• **Work task**
The data below is to be repeated in full, exactly as given.

• **Data segment**
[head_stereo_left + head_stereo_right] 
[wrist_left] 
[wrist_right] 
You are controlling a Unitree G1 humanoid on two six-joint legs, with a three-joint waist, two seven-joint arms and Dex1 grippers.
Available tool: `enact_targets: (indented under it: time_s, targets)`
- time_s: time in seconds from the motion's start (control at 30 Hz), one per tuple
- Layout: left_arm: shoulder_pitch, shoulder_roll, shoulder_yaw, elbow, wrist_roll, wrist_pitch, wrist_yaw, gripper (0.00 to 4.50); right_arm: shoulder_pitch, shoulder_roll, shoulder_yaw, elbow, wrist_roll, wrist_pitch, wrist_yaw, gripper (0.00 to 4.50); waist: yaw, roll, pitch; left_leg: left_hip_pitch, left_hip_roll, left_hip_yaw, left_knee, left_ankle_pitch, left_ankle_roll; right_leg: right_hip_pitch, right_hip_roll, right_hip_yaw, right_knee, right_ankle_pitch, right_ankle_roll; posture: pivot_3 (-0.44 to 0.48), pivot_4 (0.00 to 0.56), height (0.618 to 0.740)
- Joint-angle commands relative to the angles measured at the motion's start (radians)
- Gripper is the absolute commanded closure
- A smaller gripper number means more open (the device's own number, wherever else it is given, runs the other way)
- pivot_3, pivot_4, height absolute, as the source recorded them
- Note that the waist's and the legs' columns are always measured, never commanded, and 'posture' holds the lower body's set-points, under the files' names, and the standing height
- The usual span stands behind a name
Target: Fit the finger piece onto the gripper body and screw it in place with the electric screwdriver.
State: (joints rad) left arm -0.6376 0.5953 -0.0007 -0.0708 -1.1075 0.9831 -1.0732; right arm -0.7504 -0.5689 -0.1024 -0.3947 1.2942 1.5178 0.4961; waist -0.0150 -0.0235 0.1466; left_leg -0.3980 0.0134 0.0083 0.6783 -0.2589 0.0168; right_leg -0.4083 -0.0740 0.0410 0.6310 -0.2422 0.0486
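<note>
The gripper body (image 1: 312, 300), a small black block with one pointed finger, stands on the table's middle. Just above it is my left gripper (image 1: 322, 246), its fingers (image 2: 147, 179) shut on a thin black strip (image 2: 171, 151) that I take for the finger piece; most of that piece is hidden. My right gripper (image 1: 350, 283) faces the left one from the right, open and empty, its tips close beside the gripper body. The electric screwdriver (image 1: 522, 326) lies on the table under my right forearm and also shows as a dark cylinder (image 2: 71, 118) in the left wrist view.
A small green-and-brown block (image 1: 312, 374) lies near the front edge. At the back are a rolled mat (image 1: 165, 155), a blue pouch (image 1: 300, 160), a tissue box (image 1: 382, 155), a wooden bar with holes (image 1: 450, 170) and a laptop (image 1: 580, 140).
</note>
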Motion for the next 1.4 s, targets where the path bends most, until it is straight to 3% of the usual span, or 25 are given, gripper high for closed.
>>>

• **Your response**
[head_stereo_left + head_stereo_right] 
[wrist_left] 
[wrist_right] 
You are controlling a Unitree G1 humanoid on two six-joint legs, with a three-joint waist, two seven-joint arms and Dex1 grippers.
Available tool: `enact_targets: (indented under it: time_s, targets)`
- time_s: time in seconds from the motion's start (control at 30 Hz), one per tuple
- Layout: left_arm: shoulder_pitch, shoulder_roll, shoulder_yaw, elbow, wrist_roll, wrist_pitch, wrist_yaw, gripper (0.00 to 4.50); right_arm: shoulder_pitch, shoulder_roll, shoulder_yaw, elbow, wrist_roll, wrist_pitch, wrist_yaw, gripper (0.00 to 4.50); waist: yaw, roll, pitch; left_leg: left_hip_pitch, left_hip_roll, left_hip_yaw, left_knee, left_ankle_pitch, left_ankle_roll; right_leg: right_hip_pitch, right_hip_roll, right_hip_yaw, right_knee, right_ankle_pitch, right_ankle_roll; posture: pivot_3 (-0.44 to 0.48), pivot_4 (0.00 to 0.56), height (0.618 to 0.740)
- Joint-angle commands relative to the angles measured at the motion's start (radians)
- Gripper is the absolute commanded closure
- A smaller gripper number means more open (the device's own number, wherever else it is given, runs the other way)
- pivot_3, pivot_4, height absolute, as the source recorded them
- Note that the waist's and the legs' columns are always measured, never commanded, and 'posture' holds the lower body's set-points, under the files' names, and the standing height
- The usual span stands behind a name
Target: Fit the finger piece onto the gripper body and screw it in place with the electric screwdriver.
State: (joints rad) left arm -0.6376 0.5953 -0.0007 -0.0708 -1.1075 0.9831 -1.0732; right arm -0.7504 -0.5689 -0.1024 -0.3947 1.2942 1.5178 0.4961; waist -0.0150 -0.0235 0.1466; left_leg -0.3980 0.0134 0.0083 0.6783 -0.2589 0.0168; right_leg -0.4083 -0.0740 0.0410 0.6310 -0.2422 0.0486
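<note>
The gripper body (image 1: 312, 300), a small black block with one pointed finger, stands on the table's middle. Just above it is my left gripper (image 1: 322, 246), its fingers (image 2: 147, 179) shut on a thin black strip (image 2: 171, 151) that I take for the finger piece; most of that piece is hidden. My right gripper (image 1: 350, 283) faces the left one from the right, open and empty, its tips close beside the gripper body. The electric screwdriver (image 1: 522, 326) lies on the table under my right forearm and also shows as a dark cylinder (image 2: 71, 118) in the left wrist view.
A small green-and-brown block (image 1: 312, 374) lies near the front edge. At the back are a rolled mat (image 1: 165, 155), a blue pouch (image 1: 300, 160), a tissue box (image 1: 382, 155), a wooden bar with holes (image 1: 450, 170) and a laptop (image 1: 580, 140).
</note>
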Motion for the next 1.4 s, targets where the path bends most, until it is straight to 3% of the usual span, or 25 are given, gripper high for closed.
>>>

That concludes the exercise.